> **Exercise requirements**
An exact reproduction of the lines below, from the first through the one with "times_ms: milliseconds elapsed", is the whole answer; pictures have no place in it.
----- Available records -----
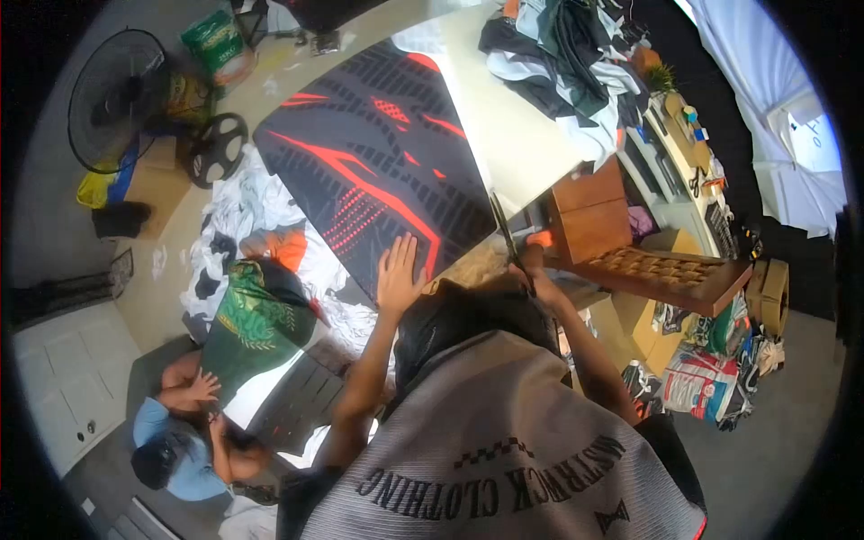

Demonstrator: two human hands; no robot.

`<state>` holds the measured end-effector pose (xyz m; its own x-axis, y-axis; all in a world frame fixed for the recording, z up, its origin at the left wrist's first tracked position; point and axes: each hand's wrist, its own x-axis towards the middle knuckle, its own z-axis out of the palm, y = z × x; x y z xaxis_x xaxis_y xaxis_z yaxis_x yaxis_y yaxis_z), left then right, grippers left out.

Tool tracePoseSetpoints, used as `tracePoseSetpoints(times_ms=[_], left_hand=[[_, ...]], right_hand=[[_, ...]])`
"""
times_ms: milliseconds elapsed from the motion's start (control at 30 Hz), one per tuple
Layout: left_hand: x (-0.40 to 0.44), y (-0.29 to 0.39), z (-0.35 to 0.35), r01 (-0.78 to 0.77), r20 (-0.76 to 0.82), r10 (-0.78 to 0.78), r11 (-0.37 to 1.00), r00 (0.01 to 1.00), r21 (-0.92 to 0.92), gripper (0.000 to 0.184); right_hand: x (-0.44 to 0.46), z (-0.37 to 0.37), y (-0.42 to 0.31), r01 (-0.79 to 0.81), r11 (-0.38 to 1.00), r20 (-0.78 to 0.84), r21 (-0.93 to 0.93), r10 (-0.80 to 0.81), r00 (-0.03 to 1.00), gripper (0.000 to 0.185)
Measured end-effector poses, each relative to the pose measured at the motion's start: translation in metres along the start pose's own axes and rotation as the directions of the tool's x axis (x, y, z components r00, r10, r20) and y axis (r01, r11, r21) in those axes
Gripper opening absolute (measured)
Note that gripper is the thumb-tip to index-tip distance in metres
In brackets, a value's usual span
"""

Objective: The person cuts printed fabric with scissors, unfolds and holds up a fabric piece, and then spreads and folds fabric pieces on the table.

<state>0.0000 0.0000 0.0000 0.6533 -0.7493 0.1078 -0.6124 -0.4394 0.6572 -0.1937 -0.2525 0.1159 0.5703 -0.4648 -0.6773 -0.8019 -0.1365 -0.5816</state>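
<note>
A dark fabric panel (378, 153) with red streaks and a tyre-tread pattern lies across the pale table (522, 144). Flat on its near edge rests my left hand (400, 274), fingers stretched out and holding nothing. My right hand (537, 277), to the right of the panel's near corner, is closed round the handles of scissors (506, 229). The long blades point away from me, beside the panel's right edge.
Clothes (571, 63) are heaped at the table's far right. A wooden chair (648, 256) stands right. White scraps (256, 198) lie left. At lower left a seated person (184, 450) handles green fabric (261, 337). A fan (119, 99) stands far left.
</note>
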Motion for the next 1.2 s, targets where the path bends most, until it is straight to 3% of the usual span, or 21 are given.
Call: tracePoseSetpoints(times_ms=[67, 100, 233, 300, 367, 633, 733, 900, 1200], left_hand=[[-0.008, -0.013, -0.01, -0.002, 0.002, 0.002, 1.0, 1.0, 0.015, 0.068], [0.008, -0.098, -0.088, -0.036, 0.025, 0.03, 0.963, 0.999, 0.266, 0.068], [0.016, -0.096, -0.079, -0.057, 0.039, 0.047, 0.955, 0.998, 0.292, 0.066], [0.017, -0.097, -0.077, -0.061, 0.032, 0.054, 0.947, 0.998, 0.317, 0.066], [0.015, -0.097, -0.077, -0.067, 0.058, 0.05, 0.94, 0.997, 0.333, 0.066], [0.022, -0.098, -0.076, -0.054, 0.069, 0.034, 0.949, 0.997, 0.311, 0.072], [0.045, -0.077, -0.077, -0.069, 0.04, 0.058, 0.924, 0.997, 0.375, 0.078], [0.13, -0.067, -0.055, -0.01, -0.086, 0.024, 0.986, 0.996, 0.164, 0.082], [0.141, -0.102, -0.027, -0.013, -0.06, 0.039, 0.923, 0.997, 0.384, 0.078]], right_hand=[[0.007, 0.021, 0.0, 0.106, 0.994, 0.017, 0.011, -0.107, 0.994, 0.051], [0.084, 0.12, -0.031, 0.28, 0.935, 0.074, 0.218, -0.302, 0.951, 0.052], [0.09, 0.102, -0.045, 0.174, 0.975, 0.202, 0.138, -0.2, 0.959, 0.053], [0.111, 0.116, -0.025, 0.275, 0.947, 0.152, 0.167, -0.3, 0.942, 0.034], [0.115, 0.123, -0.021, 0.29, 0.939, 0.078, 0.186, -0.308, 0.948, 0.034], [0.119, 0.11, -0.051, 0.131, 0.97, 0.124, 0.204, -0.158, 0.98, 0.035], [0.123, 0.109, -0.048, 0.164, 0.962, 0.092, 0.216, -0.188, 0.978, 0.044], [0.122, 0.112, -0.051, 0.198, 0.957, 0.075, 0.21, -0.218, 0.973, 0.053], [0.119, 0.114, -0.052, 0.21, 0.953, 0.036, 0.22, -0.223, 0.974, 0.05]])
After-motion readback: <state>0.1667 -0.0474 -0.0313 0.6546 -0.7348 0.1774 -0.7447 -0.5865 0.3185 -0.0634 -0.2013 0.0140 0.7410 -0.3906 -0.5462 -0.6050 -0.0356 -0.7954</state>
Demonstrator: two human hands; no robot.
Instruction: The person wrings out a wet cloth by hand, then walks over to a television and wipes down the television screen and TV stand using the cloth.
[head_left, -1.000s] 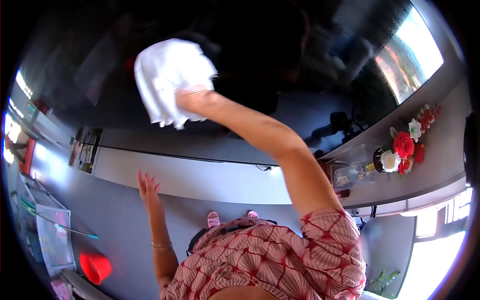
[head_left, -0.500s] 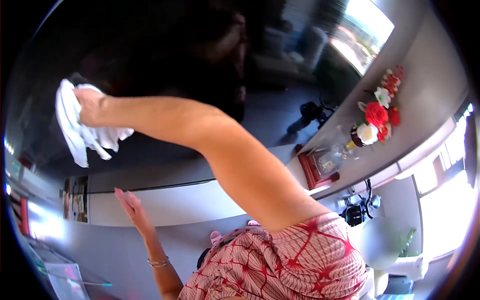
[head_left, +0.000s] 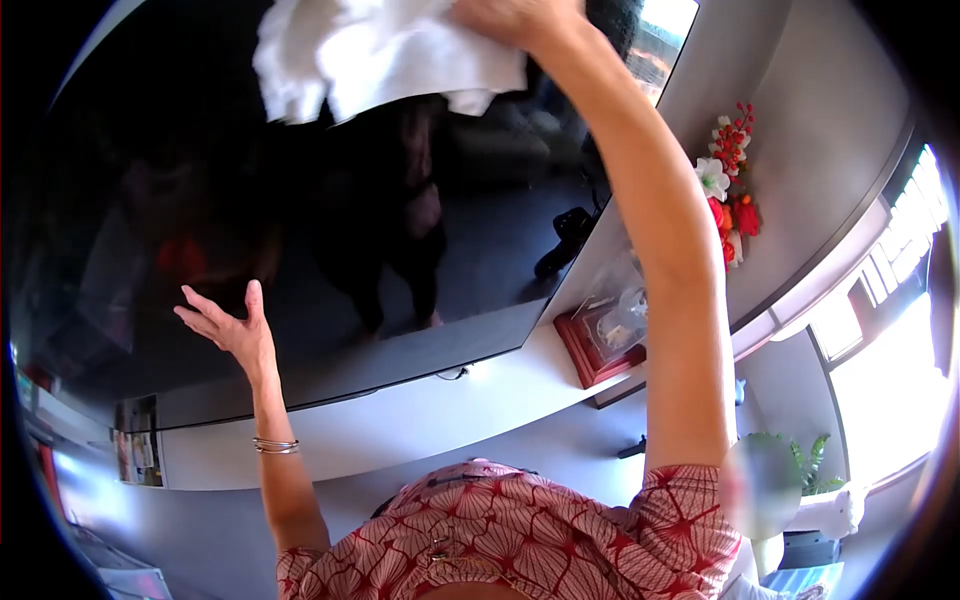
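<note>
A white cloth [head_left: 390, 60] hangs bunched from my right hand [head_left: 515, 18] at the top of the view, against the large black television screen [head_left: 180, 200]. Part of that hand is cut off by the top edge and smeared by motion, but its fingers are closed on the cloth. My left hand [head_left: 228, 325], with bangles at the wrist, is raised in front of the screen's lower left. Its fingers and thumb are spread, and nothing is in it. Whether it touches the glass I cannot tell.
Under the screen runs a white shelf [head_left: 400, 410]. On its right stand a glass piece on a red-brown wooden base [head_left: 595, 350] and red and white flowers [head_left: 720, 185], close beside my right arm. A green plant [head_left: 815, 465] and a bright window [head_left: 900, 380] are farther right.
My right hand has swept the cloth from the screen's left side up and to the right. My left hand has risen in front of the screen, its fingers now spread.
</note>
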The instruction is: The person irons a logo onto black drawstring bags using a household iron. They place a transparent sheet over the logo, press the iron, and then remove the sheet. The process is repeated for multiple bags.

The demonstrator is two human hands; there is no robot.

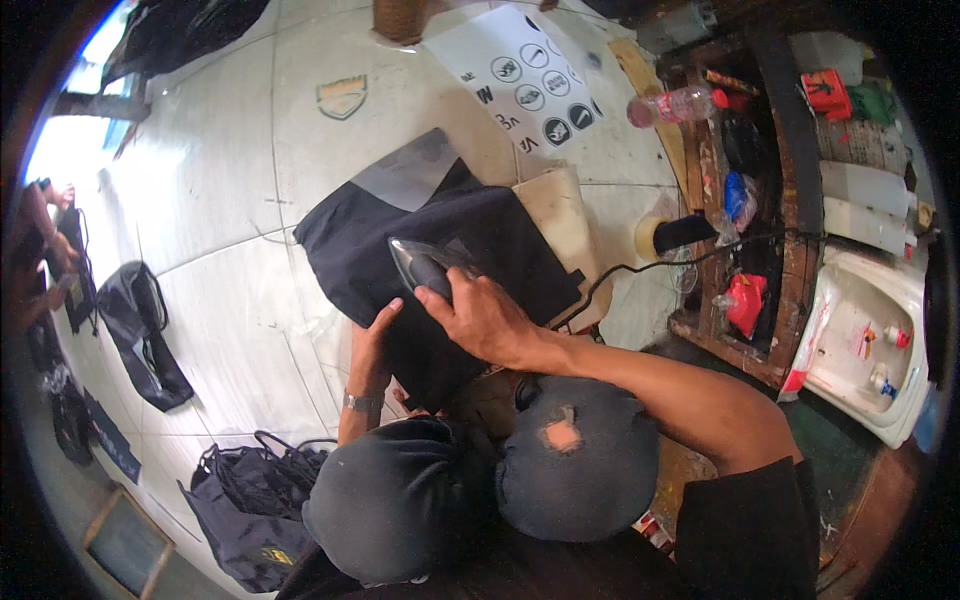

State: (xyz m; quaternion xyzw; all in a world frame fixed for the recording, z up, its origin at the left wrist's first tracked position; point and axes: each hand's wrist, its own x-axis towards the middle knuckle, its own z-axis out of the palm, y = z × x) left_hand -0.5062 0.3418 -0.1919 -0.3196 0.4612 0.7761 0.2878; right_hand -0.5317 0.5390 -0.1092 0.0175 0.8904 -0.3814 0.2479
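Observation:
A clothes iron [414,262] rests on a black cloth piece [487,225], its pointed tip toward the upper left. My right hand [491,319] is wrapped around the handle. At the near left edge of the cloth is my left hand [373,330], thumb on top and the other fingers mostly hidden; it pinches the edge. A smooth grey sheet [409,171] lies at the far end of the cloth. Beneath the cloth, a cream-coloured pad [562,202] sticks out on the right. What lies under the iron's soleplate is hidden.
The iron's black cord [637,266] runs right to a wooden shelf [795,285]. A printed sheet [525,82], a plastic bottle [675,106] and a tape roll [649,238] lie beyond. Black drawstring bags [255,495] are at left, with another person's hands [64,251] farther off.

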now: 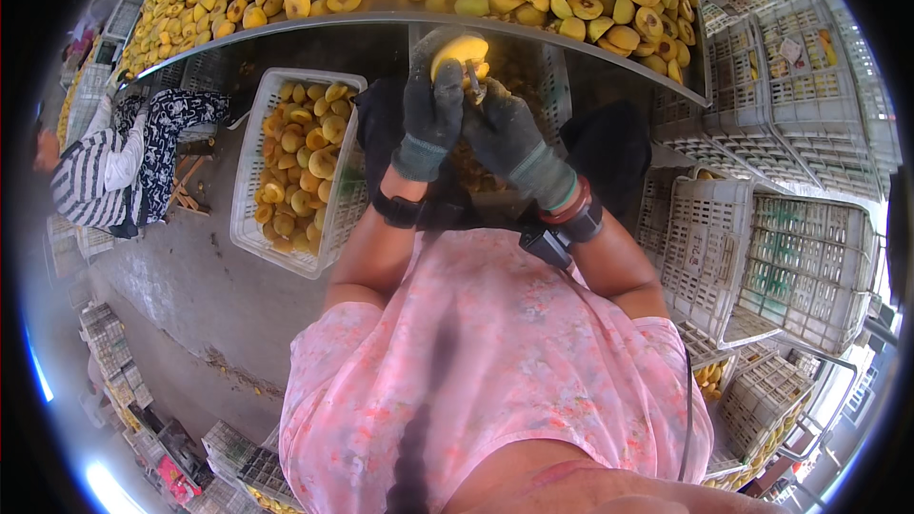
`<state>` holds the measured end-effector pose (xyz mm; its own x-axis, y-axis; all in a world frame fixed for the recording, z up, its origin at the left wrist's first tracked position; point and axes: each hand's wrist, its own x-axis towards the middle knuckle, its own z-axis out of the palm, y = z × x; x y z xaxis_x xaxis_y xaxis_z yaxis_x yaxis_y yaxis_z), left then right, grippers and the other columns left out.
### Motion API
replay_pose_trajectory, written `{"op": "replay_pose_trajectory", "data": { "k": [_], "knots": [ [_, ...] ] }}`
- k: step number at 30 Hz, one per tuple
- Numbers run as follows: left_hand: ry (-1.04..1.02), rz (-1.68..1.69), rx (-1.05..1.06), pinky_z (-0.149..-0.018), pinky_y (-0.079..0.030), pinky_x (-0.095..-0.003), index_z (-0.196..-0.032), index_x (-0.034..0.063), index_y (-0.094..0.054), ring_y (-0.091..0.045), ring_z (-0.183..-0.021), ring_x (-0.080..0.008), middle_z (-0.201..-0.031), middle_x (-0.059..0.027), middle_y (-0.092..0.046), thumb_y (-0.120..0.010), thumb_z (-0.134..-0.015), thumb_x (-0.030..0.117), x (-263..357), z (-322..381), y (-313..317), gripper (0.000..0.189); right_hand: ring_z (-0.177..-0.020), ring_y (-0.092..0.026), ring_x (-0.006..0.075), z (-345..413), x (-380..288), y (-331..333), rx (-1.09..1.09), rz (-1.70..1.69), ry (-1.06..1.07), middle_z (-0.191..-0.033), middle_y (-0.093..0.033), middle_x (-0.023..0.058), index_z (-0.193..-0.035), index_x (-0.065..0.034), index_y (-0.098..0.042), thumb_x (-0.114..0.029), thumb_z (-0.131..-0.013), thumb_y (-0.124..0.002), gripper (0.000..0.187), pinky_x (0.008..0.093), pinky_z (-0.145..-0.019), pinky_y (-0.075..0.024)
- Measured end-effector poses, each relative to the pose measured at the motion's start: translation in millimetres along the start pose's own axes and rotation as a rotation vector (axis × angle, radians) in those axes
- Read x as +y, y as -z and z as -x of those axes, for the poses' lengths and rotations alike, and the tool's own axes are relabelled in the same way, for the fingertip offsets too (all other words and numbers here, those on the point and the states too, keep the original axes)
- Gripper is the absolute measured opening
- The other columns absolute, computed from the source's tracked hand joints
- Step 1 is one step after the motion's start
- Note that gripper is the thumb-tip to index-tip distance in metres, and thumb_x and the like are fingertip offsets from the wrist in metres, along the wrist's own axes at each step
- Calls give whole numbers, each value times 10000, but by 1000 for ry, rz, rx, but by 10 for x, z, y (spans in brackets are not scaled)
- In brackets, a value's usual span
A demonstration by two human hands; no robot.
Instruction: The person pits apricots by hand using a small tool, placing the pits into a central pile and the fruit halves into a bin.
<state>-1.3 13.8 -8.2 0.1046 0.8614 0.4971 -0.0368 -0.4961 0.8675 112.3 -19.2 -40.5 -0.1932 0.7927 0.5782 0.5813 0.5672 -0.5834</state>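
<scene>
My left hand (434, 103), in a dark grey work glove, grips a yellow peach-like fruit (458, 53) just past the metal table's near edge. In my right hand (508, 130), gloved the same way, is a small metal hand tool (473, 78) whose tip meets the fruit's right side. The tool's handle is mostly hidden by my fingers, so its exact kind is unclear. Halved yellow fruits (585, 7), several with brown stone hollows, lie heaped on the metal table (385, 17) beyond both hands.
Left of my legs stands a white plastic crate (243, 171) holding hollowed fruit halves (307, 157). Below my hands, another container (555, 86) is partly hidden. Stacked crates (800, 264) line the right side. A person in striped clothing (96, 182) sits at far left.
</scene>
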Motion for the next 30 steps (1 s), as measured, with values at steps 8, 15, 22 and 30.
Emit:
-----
> **Answer area**
Demonstrator: two human hands; no robot.

`<state>` holds the measured end-effector pose (xyz m; its own x-axis, y-axis; all in a world frame fixed for the recording, z up, its origin at the left wrist's first tracked position; point and axes: each hand's wrist, its own x-axis towards the middle knuckle, its own z-axis out of the palm, y = z × x; x y z xaxis_x xaxis_y xaxis_z yaxis_x yaxis_y yaxis_z), left then right, grippers left out.

Tool tracePoseSetpoints, used as `tracePoseSetpoints(times_ms=[_], left_hand=[[_, ...]], right_hand=[[_, ...]])`
"""
times_ms: milliseconds elapsed from the motion's start (control at 30 Hz), one per tuple

This completes the requested output.